Work task –
You are asked to filter the data below and copy every line holding "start".

○ ○ ○ ○ ○

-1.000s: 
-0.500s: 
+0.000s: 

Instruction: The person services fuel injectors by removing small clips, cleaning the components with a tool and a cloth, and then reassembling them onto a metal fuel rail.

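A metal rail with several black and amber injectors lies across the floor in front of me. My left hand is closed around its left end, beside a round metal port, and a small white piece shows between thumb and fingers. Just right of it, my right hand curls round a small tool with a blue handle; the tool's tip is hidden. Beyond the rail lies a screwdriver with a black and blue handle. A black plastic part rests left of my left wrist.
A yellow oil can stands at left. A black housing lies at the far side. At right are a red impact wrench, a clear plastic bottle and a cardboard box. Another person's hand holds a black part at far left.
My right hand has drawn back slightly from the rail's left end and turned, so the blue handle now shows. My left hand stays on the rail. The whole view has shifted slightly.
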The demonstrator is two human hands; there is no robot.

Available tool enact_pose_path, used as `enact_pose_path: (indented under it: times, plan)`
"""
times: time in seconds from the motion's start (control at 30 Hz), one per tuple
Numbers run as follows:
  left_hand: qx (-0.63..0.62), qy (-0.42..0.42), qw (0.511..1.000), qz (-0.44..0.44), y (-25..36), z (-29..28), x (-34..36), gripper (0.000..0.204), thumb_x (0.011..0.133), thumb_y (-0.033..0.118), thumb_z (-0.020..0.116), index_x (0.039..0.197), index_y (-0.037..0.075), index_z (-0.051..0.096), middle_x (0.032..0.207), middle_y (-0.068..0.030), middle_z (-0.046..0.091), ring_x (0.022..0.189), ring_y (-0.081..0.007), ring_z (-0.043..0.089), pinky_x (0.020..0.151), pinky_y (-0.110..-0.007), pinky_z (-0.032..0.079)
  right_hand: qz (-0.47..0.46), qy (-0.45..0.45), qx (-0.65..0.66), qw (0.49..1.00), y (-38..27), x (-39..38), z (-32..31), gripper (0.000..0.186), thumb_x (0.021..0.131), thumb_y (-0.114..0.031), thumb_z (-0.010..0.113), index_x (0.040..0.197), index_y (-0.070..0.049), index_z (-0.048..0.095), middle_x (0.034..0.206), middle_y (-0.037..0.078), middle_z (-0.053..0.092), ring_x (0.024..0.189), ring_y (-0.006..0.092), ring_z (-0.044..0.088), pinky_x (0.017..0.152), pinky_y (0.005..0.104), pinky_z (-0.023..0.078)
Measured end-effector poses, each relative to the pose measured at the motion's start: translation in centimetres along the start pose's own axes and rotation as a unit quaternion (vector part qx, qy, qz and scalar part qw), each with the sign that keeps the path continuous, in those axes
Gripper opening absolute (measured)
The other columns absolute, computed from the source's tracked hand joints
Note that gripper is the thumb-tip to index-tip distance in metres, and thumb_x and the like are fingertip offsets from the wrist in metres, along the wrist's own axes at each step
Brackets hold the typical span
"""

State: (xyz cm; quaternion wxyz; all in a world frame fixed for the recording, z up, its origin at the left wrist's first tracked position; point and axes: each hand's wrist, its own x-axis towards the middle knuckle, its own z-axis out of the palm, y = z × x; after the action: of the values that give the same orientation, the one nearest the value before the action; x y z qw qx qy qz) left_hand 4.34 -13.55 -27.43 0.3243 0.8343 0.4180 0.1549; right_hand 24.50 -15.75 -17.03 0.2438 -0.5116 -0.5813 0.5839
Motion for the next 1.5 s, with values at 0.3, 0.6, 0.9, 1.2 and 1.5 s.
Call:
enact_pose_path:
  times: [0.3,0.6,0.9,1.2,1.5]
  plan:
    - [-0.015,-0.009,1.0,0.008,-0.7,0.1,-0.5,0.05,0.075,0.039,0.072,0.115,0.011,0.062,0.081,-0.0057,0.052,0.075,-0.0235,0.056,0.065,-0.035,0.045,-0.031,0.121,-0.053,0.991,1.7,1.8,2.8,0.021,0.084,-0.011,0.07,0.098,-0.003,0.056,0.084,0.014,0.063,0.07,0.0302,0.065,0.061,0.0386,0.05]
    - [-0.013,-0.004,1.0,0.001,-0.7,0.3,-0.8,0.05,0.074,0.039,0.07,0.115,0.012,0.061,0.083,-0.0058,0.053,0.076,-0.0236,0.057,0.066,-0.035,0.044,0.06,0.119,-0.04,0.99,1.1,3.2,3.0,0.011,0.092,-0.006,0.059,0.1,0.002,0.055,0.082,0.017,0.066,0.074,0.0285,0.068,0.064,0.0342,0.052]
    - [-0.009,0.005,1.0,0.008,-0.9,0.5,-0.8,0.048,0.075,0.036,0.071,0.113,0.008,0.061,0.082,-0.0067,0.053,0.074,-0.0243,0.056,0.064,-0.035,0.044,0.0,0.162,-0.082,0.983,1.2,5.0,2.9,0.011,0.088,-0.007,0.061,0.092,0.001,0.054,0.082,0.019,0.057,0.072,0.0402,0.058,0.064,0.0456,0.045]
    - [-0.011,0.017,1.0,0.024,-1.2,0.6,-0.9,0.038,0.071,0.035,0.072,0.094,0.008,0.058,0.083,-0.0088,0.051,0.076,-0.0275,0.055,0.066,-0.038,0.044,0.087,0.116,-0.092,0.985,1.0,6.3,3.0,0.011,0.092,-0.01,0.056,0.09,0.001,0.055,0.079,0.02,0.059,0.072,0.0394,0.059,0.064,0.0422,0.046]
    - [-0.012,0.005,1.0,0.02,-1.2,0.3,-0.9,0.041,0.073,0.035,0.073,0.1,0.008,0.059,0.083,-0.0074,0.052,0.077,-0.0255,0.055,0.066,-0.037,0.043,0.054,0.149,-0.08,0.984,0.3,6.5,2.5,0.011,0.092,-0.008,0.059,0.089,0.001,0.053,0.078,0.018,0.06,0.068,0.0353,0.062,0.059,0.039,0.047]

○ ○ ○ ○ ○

Answer to this problem –
times: time in seconds from the motion's start (control at 30 Hz), one per tuple
Measured end-effector poses, each relative to the pose measured at the motion's start: translation in centimetres along the start pose's own axes and rotation as a unit quaternion (vector part qx, qy, qz and scalar part qw), each with the sign that keeps the path continuous, in those axes

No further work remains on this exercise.